Explore Evolution insists
By arguing that common descent predicts both embryonic similarity and dissimilarity, Darwinists have effectively made it impossible to challenge the theory with counterevidence. When the case is stated this way, common descent would be consistent with whatever we observe in embryos.
In this claim, Explore Evolution fails to distinguish two main threads of modern evolutionary biology; common descent and the role of natural selection in adaptation. As noted earlier, Darwin realized that embryos would show differences if they had adaptations to different environmental circumstances. Perhaps the most important adaptation is the amount of yolk, which affects the egg size and the amount of stored nutrition available for the developing embryo. One of the most striking differences is between animals that undergo metamorphosis from a feeding larval stage and animals that undergo direct development, bypassing the larval stage. The comparative analyses of sea urchin embryos and larvae has shed light upon the adaptive strategies of these different modes of development.

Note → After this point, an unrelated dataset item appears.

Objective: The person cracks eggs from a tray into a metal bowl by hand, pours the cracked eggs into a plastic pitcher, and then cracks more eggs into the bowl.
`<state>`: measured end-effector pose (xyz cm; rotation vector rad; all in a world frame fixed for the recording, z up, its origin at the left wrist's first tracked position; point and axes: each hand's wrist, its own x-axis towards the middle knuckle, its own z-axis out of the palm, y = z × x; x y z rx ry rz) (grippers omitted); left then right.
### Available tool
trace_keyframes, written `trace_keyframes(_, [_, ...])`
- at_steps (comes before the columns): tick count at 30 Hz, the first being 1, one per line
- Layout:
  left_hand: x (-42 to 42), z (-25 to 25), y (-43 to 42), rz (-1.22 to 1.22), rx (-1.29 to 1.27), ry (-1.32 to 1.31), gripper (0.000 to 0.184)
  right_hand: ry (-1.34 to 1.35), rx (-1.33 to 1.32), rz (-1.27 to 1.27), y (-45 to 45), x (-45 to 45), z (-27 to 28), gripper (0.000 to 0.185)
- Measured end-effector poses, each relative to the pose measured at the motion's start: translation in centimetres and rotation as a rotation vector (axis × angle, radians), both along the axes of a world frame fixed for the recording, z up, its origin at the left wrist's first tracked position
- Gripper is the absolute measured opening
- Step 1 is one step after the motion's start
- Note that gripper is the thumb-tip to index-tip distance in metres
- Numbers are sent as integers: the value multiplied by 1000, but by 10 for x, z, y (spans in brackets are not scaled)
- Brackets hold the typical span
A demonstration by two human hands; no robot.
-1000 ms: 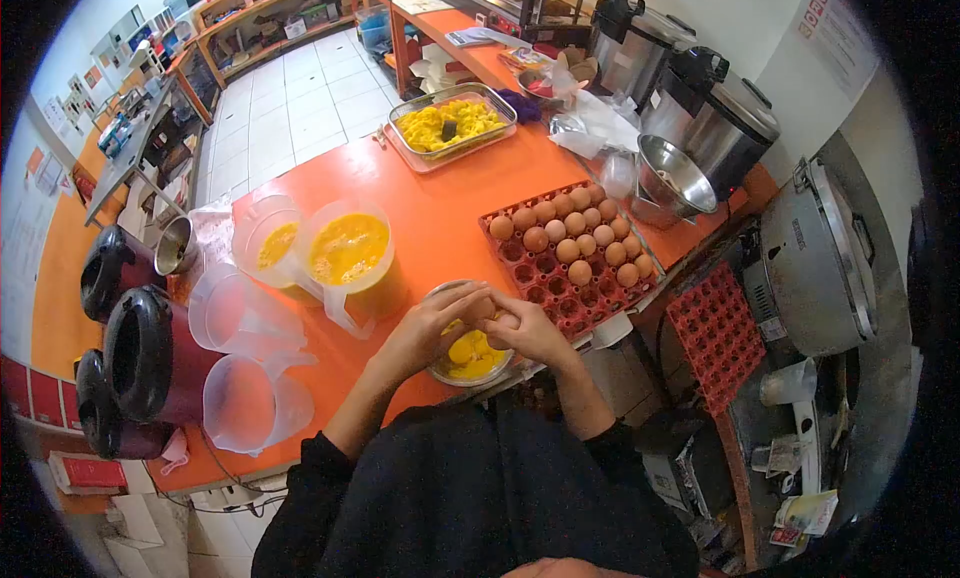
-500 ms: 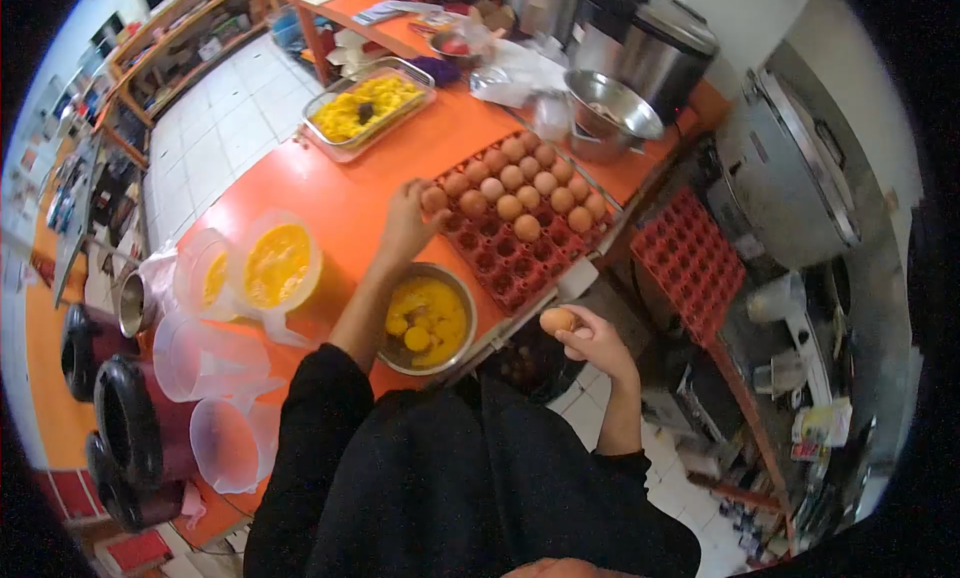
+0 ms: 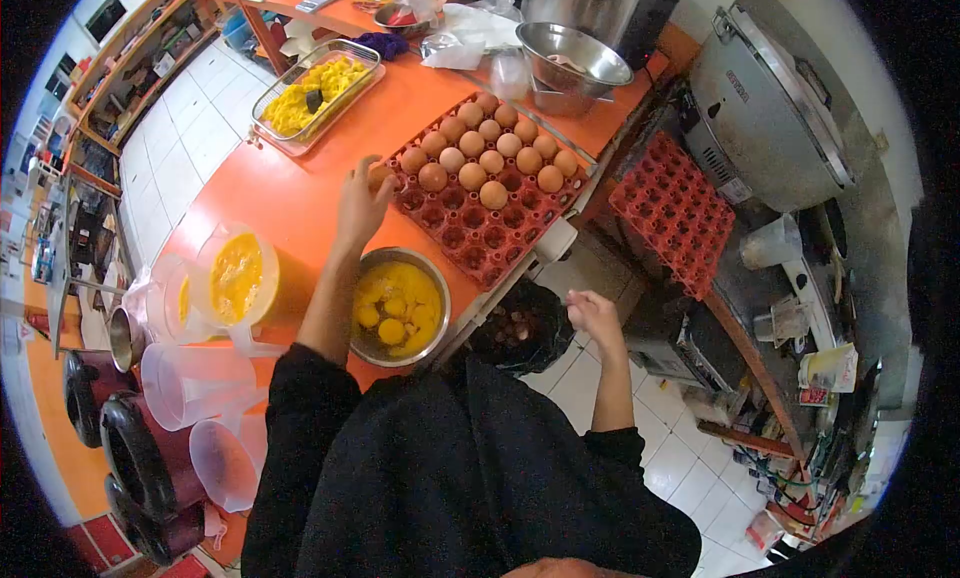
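My left hand [image 3: 362, 210] is closed around a brown egg [image 3: 379, 177], just left of the red egg tray [image 3: 470, 236], which holds several brown eggs [image 3: 493, 195] in its upper rows. Below that hand, a metal bowl [image 3: 446, 303] contains cracked eggs with whole yolks [image 3: 391, 331]. My right hand [image 3: 594, 318] hangs beyond the table edge with curled fingers and no visible object in them. Beside it is a black-lined bin [image 3: 553, 330] with eggshells [image 3: 516, 328] inside.
Jugs of beaten egg [image 3: 238, 283] and plastic jugs [image 3: 195, 383] stand left. Behind are a glass dish of yellow food [image 3: 318, 96] and a steel bowl [image 3: 600, 68]. A second red tray [image 3: 675, 213] and a large cooker [image 3: 765, 118] are right.
The view has shifted. My hands have parted from over the bowl. My left hand has taken hold of an egg at the tray; the shell seen in my right hand is gone from it.
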<state>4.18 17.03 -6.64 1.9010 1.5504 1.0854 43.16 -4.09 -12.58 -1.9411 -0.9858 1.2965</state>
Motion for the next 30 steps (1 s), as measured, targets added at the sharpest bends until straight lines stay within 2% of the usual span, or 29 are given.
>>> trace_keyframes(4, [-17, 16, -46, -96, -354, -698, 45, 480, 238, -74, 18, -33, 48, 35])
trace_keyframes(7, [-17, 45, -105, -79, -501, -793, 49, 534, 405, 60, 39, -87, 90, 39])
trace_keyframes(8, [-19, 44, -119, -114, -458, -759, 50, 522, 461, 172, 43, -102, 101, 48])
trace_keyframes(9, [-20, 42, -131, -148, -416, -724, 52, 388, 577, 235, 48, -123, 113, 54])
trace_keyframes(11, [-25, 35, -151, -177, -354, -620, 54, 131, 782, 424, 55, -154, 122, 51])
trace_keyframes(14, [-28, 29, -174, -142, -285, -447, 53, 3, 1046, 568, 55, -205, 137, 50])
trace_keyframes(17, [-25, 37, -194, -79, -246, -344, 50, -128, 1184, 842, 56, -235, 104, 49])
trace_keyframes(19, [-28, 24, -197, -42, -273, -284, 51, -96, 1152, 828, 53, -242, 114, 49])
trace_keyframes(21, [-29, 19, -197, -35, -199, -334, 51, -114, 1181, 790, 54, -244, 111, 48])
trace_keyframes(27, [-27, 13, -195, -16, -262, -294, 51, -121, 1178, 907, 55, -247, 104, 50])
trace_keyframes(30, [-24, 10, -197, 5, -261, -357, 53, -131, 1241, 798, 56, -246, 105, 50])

Observations of a [sic] sea urchin larvae show that most species adopt one of two life history strategies. One strategy is to make numerous small eggs, which develop into a larva with a required feeding period in the water column before metamorphosis. In contrast, the second strategy is to make fewer large eggs with a larva that does not feed, which reduces the time to metamorphosis and thus the time spent in the water column. The larvae associated with each strategy have distinct morphologies and developmental processes that reflect their feeding requirements, so that those that feed exhibit indirect development with a complex larva, and those that do not feed form a morphologically simplified larva and exhibit direct development.
Significantly, these different modes of development are found in closely related species who diverged relatively recently, about 4 million years ago, and have occurred in multiple instances in other echinoderm lineages. The comparison of indirect and direct development has demonstrated that the earliest stages of development are relatively plastic (Raff ref).
Shared features of organisms are normally most parsimoniously explained by inferring common descent. The support for common descent, which is disputed by Explore Evolution but accepted by the vast majority of biologists, arises from the independent convergence of evidence from a wide variety of fields including biogeography, biochemistry, molecular biology, and embryology. One such shared feature of primate embryos, including human, is a tail. Primates which lack a tail as adults, such as humans and chimps, resorb the tail during later embryogenesis. Primates which have a tail as adults, do not resorb the embryonic tail. Phylogenetic analysis have unambiguously demonstrated that the ancestors to primates were tailed. The vast majority of biologists would consider human embryonic tails to be best explained by common descent. How would Explore Evolution explain it to students?